Reinforcement Learning

Reinforcement Learning is a type of machine learning technique that enables an agent to learn in an interactive environment by trial and error using feedback from its own actions and experiences
Unlike supervised learning where the feedback provided to the agent is correct set of actions for performing a task, reinforcement learning uses rewards and punishments as signals for positive and negative behavior
Example: video games! Think of a game like Pac Man - while traversing the grid or maze, Pac Man receives rewards from eating food and loses a life if he runs into a ghost

6 of 13

Machine Learning: Steps

Obtain and clean a dataset for analysis
Determine the correct machine learning algorithm for your task

I.e. Do I want to categorize my data? Do I want to make predictions using my data? Am I working with text or numeric data? How simple or complex will my model need to be?

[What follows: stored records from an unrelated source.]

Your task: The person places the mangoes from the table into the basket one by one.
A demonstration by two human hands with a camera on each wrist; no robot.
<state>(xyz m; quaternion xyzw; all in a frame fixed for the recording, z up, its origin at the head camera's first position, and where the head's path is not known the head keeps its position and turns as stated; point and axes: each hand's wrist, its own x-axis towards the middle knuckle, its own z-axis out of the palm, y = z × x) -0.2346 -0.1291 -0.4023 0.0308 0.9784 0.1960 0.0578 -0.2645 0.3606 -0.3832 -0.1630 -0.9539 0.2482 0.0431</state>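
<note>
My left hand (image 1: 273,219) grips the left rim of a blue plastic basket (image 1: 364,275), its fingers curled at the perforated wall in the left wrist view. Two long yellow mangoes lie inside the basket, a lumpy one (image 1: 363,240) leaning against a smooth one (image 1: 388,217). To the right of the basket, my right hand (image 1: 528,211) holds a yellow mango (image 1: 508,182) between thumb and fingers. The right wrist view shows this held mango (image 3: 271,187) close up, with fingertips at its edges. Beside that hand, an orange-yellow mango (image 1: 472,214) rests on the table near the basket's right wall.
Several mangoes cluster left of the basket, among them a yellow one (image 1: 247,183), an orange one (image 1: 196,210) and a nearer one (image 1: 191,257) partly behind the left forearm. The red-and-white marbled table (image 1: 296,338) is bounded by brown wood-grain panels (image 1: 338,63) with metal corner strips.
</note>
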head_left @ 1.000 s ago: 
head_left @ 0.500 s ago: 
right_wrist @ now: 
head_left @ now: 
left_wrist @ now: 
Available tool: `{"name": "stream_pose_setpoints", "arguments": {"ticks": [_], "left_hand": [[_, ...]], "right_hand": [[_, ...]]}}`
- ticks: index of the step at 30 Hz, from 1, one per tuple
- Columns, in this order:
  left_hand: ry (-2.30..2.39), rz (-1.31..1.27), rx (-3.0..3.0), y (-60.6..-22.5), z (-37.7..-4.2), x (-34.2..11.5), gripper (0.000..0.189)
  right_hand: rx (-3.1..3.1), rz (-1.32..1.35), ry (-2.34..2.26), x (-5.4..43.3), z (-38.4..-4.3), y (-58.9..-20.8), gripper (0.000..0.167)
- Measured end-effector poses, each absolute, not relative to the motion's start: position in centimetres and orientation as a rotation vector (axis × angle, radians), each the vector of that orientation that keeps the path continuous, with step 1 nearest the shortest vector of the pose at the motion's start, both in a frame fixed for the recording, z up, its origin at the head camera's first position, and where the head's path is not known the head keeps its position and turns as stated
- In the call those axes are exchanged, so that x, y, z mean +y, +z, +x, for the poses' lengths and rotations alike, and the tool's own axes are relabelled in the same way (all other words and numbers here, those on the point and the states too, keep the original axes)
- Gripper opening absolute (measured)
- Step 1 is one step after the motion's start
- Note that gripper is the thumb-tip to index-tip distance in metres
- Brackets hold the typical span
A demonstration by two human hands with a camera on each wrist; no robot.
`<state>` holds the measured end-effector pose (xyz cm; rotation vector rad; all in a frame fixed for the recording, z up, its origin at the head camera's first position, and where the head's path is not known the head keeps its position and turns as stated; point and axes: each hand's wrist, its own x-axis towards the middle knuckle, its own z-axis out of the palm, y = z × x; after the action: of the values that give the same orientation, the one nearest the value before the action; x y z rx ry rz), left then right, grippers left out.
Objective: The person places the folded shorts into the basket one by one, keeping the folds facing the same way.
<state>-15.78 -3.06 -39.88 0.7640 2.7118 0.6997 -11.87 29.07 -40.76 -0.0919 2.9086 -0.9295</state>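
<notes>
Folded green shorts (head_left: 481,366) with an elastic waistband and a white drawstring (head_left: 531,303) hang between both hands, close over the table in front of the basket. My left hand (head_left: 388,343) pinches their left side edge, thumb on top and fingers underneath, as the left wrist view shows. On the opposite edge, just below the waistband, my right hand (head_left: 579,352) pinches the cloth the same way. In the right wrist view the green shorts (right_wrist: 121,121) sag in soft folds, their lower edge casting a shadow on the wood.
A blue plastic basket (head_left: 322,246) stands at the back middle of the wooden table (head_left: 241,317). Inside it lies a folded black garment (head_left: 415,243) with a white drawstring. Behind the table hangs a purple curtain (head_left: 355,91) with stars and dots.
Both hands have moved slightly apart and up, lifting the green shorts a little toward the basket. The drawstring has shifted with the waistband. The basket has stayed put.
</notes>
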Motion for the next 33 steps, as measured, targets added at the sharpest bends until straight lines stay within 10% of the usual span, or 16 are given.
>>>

Set aside a “training” and “testing” data set

The training data will be used to fit or build the model, while the testing data will be used to test for its accuracy
The ML algorithm ‘learns’ by trying to fit a function or model around the data that best fits or explains patterns in the data

Predict your results, and assess the quality of the model’s fit

7 of 13

Overfitting in ML

Overfitting is an undesirable machine learning behavior that occurs when the machine learning model gives accurate predictions for training data but not for new data
Why might overfitting happen?

The training dataset may be too small
The training data may be too noisy or have too many outliers or cases that are not representative of the broader population being studied

This is why we need to assess the fit of our model

8 of 13

Why Should I Care About Machine Learning?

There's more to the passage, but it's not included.